Among chloroplasts there are two developmental lines, the “green line” (in green
algae and plants) and the “red line” (in red algae and most other algae). Even if some researchers still believe that these two lines start with two separate endosymbiotic events, the contrary view prevails. This means that all chloroplasts are derived from one original chloroplast, which has appeared when a cyanobacterium entered another cell. It is a little surprising that it is so, since we have so many other examples of very intimate symbiotic relationships between a number of algae and a number of other organisms.

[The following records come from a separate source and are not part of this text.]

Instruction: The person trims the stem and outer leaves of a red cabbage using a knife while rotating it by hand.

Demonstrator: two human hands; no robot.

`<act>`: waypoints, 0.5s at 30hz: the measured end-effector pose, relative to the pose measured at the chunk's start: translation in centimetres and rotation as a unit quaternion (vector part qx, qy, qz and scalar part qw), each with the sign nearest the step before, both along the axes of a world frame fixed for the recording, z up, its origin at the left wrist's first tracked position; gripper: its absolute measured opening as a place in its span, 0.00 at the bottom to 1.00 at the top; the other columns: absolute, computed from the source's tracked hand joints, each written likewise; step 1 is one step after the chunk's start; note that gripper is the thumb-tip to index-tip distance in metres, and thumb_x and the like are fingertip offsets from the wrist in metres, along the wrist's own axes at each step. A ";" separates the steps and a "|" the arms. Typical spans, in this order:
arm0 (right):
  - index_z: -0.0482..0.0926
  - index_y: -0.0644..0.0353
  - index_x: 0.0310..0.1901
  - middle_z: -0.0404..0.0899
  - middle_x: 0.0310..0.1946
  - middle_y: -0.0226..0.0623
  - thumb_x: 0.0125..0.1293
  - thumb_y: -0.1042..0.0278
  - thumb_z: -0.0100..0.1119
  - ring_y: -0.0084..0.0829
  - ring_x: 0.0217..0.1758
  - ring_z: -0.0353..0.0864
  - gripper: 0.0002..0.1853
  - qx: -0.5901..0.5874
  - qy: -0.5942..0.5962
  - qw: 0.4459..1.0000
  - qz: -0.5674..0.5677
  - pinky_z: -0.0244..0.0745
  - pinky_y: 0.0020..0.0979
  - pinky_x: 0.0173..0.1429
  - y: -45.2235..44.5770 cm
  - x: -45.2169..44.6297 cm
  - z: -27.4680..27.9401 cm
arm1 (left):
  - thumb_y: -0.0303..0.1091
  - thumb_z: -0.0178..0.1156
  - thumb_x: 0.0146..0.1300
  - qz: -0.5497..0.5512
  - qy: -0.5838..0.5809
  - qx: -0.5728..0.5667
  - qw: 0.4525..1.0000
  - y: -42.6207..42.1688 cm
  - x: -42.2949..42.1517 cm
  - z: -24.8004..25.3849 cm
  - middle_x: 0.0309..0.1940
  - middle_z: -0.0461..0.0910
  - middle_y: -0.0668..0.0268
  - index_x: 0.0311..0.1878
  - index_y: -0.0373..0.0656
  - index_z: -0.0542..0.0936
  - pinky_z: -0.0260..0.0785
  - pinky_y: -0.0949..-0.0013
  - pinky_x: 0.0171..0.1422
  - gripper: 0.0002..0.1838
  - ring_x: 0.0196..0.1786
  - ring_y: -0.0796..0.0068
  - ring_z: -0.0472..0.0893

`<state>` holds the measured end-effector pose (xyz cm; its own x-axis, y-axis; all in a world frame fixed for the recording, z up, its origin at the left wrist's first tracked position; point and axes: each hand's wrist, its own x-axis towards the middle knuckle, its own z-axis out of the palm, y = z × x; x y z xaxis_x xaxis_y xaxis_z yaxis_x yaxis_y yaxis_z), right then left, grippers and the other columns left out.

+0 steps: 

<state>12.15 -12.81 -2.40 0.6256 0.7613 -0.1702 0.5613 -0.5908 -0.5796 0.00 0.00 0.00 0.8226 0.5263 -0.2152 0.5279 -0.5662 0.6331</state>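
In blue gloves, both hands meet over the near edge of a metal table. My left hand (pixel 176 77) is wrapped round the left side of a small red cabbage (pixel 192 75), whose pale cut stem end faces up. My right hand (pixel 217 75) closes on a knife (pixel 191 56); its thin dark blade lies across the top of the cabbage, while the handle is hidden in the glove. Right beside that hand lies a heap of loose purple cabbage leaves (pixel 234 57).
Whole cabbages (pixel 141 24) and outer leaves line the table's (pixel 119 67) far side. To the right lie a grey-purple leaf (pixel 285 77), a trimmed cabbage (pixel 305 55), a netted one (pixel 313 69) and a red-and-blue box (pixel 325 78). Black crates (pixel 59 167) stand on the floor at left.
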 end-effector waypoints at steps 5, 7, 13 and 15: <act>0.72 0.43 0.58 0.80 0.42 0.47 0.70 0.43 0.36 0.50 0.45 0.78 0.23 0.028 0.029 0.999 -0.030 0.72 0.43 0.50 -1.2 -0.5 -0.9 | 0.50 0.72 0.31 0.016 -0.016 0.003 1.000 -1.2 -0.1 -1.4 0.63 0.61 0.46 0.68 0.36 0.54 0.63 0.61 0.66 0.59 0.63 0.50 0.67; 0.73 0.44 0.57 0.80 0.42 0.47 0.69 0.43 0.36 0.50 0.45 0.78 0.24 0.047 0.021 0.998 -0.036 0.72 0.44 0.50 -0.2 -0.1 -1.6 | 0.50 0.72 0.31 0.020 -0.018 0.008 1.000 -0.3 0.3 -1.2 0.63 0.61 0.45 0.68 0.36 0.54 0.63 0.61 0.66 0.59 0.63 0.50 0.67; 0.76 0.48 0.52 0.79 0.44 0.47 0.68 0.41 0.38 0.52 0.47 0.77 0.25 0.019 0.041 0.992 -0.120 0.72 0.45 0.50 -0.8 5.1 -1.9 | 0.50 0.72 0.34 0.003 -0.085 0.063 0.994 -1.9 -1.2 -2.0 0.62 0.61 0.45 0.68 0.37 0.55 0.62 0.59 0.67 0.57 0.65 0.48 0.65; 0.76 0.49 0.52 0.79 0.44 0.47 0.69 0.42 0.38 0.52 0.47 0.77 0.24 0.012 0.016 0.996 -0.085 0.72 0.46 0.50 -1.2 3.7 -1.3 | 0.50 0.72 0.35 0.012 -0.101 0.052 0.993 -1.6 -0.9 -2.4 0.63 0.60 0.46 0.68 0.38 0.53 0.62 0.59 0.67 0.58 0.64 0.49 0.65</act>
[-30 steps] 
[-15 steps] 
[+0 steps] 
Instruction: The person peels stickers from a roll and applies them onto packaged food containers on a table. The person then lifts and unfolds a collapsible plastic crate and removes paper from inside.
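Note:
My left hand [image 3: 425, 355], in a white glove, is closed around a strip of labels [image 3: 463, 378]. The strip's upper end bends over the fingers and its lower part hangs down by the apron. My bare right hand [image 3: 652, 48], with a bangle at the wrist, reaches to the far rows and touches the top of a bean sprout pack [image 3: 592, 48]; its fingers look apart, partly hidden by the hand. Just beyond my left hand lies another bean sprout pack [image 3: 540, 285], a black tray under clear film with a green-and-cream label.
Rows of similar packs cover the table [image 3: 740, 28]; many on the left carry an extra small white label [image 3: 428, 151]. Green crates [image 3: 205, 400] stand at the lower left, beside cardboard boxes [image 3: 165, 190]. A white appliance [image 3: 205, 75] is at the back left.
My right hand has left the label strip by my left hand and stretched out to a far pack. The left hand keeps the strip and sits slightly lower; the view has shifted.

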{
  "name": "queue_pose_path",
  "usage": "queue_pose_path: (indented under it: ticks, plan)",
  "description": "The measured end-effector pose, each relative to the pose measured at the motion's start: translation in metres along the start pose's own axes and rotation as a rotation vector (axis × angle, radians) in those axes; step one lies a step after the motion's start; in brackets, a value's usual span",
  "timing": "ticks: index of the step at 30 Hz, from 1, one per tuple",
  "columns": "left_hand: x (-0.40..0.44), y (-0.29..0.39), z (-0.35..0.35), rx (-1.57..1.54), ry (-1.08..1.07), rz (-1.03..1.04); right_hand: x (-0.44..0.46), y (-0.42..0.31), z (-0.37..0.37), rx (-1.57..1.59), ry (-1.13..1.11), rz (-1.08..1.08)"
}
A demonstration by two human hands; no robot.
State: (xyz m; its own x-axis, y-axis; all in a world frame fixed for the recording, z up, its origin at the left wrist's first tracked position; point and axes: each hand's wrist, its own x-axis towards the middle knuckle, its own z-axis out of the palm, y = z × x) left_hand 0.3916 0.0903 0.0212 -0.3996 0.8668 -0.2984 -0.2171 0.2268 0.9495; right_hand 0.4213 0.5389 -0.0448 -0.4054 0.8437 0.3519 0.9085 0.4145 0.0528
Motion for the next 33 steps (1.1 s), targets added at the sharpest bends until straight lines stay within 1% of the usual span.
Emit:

That plastids were once free-living cyanobacteria is now taken for granted by many, and for good reasons, for there is a wealth of data – in particular from the comparison of plastid and cyanobacterial genomes – that support this view. There is currently no seriously entertained alternative hypothesis to the view that plastids descend from cyanobacteria. But that was not always the case. Well into the 1970s there was a generally favoured alternative hypothesis, namely that early in evolution plastids arose de novo from within a non-plastid bearing cell (an autogenous origin) rather than through invasion by a cyanobacterium into a non-plastid-bearing cell with subsequent intracellular coexistence and reduction to an organelle (an endosymbiotic origin). Interestingly, the shift from autogenous to endosymbiotic hypotheses during the 1970s was a reversal of state for during the first two decades of this century, the endosymbiont hypothesis for the origins of plastids (and mitochondria, which will not be further discussed here) was very popular among biologists. It fell into disfavour shortly after the First World War, for reasons that are very difficult to summarize briefly, and remained scorned for 50 years (see Sapp, 1994, for an historical account in English, and Höxtermann, 1998, for a succinct historical account in German). So where did the first version of the endosymbiont hypothesis come from? In a nutshell, it came from Konstantin Sergejewiz Merezkovskij (usually written as Constantin Mereschkowsky), a Russian botanist of little standing who worked at a rather small and by no means prominent university in Kasan and who published a very remarkable paper in 1905. We are not aware of any true precedent for his paper, which draws upon three lines of evidence known at the time.